▶ Supplied entries
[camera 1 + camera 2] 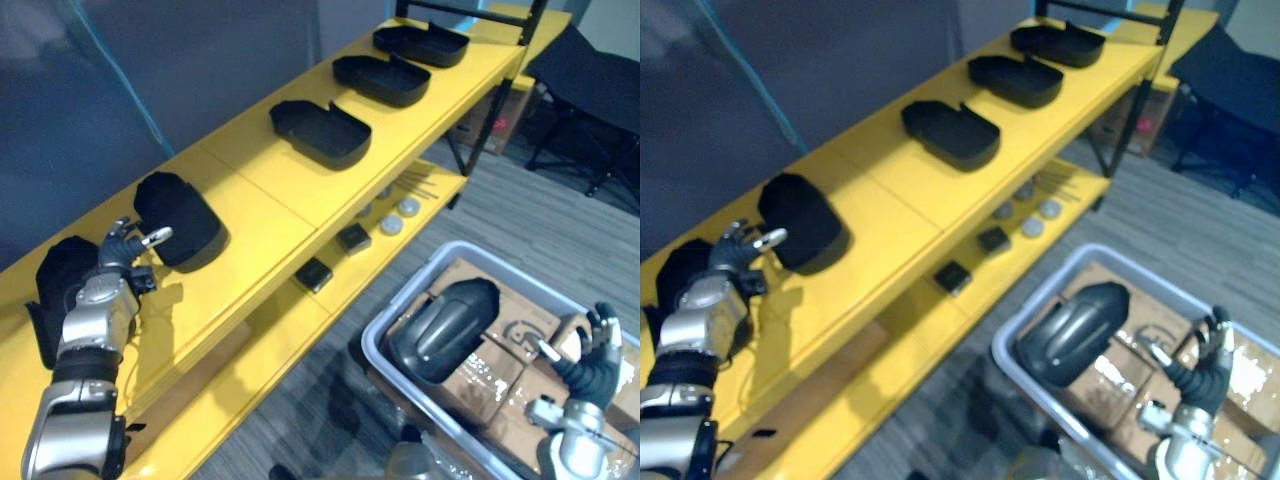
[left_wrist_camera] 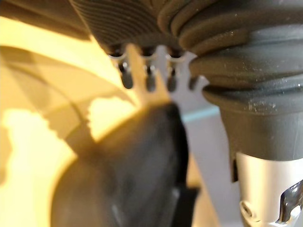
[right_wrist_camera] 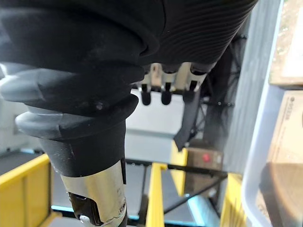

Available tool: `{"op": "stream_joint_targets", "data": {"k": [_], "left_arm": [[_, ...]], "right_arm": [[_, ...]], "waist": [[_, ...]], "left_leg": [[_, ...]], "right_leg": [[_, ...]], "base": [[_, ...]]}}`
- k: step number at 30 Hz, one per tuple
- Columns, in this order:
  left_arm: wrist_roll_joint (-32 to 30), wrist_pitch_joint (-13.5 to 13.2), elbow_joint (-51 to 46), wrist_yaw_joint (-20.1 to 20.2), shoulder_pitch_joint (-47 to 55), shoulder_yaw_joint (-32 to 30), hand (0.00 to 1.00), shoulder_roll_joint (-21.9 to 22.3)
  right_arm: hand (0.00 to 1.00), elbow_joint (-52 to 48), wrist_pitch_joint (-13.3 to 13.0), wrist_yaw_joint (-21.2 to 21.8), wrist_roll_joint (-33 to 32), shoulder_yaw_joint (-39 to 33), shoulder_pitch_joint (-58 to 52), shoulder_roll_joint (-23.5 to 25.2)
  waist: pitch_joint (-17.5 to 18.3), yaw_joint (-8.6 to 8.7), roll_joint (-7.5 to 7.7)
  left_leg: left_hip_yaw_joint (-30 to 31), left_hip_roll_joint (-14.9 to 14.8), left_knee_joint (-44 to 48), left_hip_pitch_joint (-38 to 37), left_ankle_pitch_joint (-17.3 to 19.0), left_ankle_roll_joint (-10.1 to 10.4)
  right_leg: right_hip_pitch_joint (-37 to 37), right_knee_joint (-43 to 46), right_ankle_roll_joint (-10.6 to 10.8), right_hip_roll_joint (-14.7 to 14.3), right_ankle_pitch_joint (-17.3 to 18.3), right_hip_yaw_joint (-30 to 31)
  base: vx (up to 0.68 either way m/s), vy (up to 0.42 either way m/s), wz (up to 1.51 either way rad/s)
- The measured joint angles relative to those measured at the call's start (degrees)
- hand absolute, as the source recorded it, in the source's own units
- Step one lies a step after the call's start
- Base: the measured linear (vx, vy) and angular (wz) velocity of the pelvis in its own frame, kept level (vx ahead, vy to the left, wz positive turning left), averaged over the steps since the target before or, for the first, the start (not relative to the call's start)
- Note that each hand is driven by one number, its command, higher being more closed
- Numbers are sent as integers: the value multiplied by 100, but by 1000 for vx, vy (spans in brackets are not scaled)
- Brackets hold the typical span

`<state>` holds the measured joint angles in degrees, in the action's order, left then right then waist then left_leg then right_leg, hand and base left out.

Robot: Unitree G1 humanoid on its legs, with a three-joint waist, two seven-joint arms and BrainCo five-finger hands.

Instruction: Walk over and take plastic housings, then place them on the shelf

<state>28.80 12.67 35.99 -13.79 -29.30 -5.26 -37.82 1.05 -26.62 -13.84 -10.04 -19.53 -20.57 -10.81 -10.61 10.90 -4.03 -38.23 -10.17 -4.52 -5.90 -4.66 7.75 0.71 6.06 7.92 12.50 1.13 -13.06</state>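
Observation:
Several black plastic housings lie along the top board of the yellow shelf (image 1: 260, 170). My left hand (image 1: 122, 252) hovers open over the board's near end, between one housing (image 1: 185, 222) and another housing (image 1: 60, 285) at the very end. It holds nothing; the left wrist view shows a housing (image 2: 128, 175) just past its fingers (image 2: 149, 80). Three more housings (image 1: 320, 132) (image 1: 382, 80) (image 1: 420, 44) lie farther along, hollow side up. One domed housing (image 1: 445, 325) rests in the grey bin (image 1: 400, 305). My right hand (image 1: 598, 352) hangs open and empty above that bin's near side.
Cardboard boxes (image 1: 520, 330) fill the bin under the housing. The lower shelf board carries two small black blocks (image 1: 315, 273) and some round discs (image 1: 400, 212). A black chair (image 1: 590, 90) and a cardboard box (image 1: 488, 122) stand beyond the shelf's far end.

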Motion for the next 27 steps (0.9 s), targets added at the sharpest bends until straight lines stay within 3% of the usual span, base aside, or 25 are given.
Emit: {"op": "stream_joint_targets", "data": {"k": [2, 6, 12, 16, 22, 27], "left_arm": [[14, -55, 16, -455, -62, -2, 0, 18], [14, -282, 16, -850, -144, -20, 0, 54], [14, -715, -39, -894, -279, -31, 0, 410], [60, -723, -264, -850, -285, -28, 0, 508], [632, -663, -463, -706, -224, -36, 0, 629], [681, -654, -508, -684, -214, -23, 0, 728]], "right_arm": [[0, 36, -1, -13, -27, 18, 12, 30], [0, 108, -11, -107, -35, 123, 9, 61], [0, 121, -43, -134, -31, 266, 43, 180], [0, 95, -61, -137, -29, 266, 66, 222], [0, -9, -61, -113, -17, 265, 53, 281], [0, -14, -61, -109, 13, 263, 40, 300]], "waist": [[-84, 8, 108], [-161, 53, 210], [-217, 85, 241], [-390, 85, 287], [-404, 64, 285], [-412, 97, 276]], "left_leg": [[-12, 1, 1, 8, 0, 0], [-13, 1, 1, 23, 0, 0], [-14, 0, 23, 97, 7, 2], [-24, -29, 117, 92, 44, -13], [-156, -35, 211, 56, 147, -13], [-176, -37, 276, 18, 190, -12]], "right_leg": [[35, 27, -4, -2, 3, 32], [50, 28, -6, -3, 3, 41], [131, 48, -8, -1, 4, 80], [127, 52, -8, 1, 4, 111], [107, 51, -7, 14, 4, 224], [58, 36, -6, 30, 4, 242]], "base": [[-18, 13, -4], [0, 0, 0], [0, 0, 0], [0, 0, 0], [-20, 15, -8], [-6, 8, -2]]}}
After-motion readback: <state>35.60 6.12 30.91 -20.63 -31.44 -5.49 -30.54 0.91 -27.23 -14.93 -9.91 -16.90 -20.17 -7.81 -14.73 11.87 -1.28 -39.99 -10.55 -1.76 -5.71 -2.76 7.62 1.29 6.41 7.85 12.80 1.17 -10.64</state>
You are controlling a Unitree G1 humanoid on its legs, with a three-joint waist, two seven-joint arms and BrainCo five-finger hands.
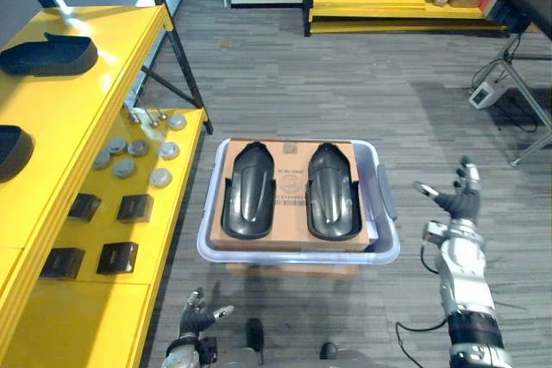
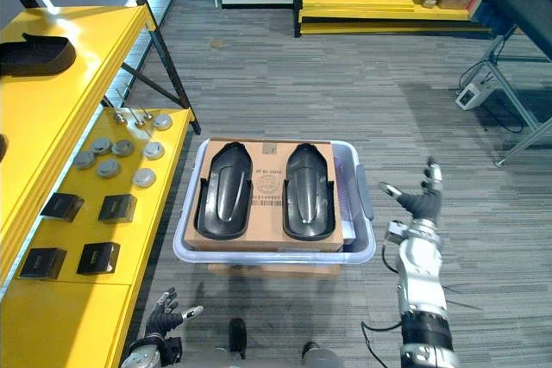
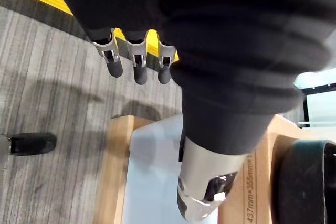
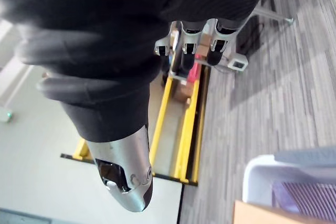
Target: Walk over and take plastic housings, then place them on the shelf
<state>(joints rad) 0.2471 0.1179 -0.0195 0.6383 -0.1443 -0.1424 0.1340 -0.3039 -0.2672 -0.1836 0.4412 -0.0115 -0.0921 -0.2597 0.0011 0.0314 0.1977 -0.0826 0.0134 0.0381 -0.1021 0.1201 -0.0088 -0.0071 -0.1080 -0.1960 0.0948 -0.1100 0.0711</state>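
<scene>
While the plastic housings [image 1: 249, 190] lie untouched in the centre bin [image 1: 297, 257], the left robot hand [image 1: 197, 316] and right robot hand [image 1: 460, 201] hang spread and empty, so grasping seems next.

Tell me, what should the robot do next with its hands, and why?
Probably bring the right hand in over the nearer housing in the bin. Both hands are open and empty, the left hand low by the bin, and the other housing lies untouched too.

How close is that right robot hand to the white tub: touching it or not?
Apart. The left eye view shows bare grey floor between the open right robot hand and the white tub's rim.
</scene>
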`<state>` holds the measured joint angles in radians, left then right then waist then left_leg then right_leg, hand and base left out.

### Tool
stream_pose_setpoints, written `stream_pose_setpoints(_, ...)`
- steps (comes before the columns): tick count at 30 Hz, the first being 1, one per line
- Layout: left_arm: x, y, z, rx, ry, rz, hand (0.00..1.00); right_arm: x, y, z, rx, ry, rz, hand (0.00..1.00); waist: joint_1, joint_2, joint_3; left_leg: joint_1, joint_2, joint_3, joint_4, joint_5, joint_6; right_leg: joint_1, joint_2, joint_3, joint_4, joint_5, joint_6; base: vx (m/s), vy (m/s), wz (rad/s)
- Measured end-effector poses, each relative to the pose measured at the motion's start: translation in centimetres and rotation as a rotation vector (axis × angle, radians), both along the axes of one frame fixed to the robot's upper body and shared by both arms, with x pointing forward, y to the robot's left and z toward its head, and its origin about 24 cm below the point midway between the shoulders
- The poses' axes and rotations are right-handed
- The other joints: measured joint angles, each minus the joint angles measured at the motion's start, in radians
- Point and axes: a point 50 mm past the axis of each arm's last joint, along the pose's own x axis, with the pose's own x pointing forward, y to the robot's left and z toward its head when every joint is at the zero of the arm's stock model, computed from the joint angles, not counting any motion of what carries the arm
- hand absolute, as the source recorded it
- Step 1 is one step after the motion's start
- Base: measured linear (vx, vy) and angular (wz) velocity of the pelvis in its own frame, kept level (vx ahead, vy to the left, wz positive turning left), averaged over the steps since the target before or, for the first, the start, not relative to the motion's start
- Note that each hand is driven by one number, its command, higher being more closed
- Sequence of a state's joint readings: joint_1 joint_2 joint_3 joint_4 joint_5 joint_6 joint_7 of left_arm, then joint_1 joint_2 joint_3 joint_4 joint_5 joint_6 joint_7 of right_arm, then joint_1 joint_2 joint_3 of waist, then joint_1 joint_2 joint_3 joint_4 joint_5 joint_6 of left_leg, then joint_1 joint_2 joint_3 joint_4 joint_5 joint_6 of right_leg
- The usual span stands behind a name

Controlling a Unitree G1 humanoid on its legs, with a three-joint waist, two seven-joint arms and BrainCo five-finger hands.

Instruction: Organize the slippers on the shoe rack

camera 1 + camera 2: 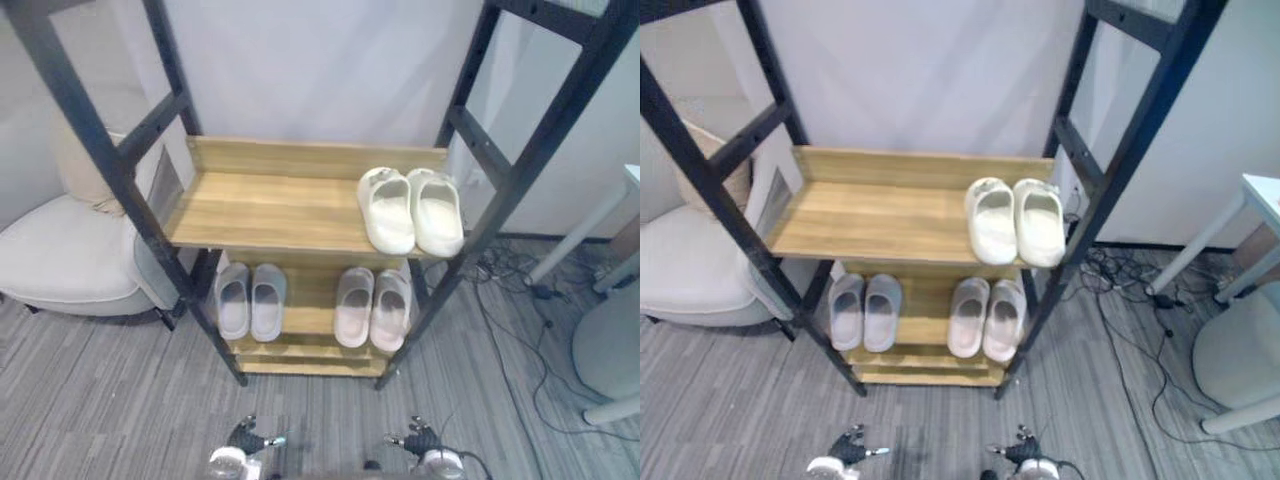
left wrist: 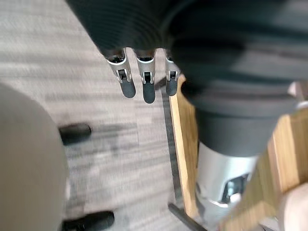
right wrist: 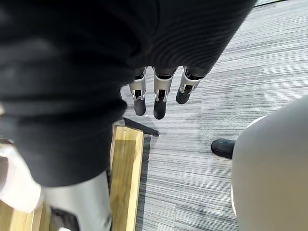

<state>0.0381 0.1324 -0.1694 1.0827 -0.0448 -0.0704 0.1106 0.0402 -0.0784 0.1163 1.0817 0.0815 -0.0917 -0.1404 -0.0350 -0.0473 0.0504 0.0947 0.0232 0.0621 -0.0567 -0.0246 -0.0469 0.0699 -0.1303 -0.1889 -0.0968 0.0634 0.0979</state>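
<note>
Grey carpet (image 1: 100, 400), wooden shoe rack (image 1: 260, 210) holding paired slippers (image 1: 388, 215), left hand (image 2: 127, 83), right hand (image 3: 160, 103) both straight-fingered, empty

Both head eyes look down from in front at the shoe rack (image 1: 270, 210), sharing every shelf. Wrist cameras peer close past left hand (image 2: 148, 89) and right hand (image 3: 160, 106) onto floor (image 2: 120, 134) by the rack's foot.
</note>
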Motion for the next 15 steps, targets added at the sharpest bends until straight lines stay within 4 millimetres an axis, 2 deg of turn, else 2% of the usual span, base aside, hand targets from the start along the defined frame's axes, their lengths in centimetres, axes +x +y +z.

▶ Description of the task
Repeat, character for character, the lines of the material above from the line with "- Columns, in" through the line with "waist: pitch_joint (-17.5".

▶ Solution to this task
- Columns, in this order:
  left_arm: wrist_roll_joint (-32 to 30), wrist_pitch_joint (-13.5 to 13.2), elbow_joint (-51 to 46), wrist_yaw_joint (-20.1 to 20.2), shoulder_pitch_joint (-47 to 55), shoulder_yaw_joint (-32 to 30), hand (0.00 to 1.00), shoulder_roll_joint (-21.9 to 22.3)
  right_arm: hand (0.00 to 1.00), elbow_joint (-52 to 48), wrist_pitch_joint (-13.3 to 13.0), wrist_yaw_joint (-21.2 to 21.8), wrist_roll_joint (-33 to 32), shoulder_yaw_joint (-39 to 33), shoulder_pitch_joint (-58 to 52), shoulder_roll_joint (-23.5 to 25.2)
  waist: pitch_joint (-17.5 to 18.3), yaw_joint (-8.6 to 8.7), roll_joint (-7.5 to 7.7)

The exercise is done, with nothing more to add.